Thursday, May 17, 2018

A Massachusetts liberal for The Atlantic vaguely realizes that the wealthy have withdrawn their money from productive purposes

In other words, they've behaved like ordinary people behave, as in badly.

This was first made possible in America broadly by the Kennedy and then the Reagan tax cuts (Irish anyone?), which took away the high-taxation-goad that prodded income into productive investments which in turn benefited more people, but this never occurs to the author, here:

[A]round the world and throughout history, the wealthy have advanced the crystallization process in a straightforward way. They have taken their money out of productive activities and put it into walls.

The whole point of conservatism has been that human nature is mixed, so that "class" is mostly irrelevant. The author, however, is preoccupied with it, especially the "New American Aristocracy", which means he's a liberal who is (mostly) convinced some people are more equal than others for various reasons, which he goes to great, and sometimes convincing, lengths to demonstrate, and criticize.

That's a start.

Conservatives answer that good people and bad people populate the whole at every level, and that everyone has a little bit of each in them at the same time. Conservatives also believe that good government is government which encourages the good in everyone and discourages the evil. Bad government denies that this is government's responsibility at all, or it denies that one of these two irreducible facts of life is a fact so that you get liberal government which lets people run amok or tyrannical government which is too restrictive.

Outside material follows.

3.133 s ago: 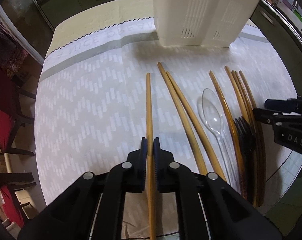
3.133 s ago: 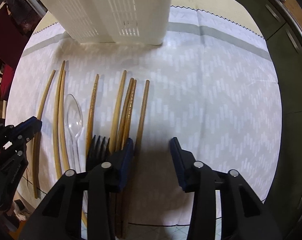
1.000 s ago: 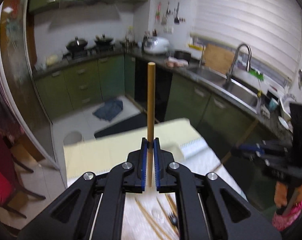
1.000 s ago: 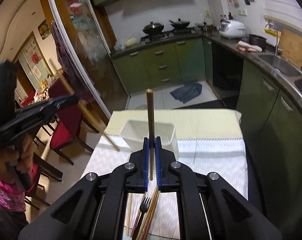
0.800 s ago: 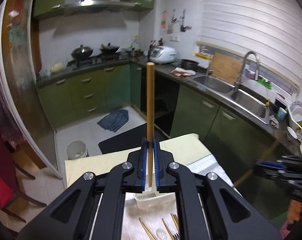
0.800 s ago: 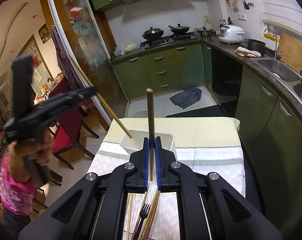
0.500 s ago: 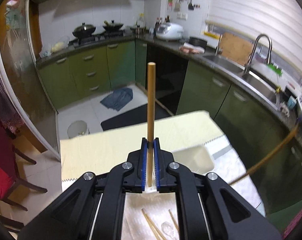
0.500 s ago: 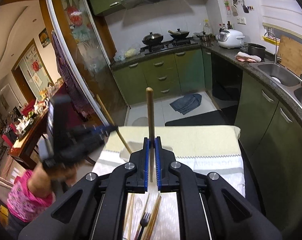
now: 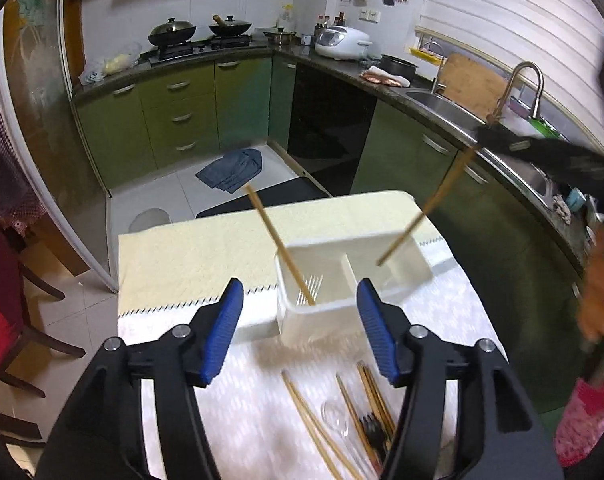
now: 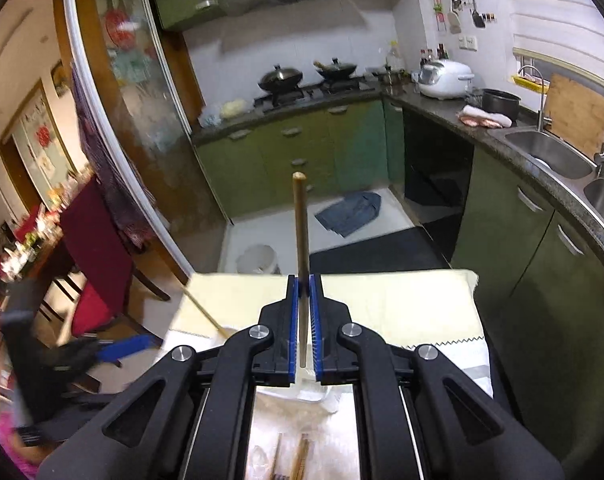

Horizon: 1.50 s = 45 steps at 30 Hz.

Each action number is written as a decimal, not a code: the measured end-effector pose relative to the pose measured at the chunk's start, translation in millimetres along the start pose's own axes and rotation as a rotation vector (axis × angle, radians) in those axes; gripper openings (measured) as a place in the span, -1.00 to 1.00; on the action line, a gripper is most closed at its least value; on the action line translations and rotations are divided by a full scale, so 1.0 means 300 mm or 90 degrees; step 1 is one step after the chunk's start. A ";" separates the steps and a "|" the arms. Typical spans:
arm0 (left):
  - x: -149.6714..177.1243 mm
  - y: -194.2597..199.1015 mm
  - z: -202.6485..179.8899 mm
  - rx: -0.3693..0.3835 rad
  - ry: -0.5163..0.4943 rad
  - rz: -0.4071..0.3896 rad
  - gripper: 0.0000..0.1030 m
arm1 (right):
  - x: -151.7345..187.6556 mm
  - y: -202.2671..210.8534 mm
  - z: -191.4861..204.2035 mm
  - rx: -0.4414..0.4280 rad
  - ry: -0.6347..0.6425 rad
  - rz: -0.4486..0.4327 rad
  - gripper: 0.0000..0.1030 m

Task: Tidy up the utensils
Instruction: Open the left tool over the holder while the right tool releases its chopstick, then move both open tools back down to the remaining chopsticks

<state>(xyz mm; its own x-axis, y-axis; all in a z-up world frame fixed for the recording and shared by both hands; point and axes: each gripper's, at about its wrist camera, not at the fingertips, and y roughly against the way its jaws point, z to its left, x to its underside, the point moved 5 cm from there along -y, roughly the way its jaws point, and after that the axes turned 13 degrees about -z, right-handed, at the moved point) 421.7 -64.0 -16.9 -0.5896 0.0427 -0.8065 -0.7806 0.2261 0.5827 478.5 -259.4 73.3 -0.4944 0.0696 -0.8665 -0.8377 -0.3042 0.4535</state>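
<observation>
My left gripper [image 9: 300,326] is open and empty above the white two-compartment utensil holder [image 9: 321,320]. A wooden chopstick [image 9: 280,250] stands tilted in the holder's left compartment. My right gripper [image 10: 305,320] is shut on another wooden chopstick [image 10: 300,228], held upright. In the left wrist view that chopstick [image 9: 425,216] points down toward the holder's right compartment, with the right gripper [image 9: 513,146] at upper right. Several chopsticks [image 9: 317,424], a clear plastic spoon [image 9: 335,418] and a black fork [image 9: 373,428] lie on the tablecloth [image 9: 262,400] near me.
The table stands in a kitchen with green cabinets [image 9: 182,108] and a sink [image 9: 441,106] at right. Red chairs [image 10: 98,260] stand at the left. A blue cloth [image 9: 232,166] lies on the floor beyond the table.
My left gripper opened and let go of its chopstick, which now stands in the holder's left compartment. My right gripper still holds its chopstick and has moved over the holder.
</observation>
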 end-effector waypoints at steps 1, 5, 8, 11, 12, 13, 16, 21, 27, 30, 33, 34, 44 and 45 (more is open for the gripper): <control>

The author's answer is more equality when understanding how we all already are equally good and evil would be better. It's the peculiar blind spot of liberalism, the analogue of which in conservatism is failing to see the good in people:

But we do have a blind spot, and it is located right in the center of the mirror: We seem to be the last to notice just how rapidly we’ve morphed, or what we’ve morphed into. The meritocratic class has mastered the old trick of consolidating wealth and passing privilege along at the expense of other people’s children.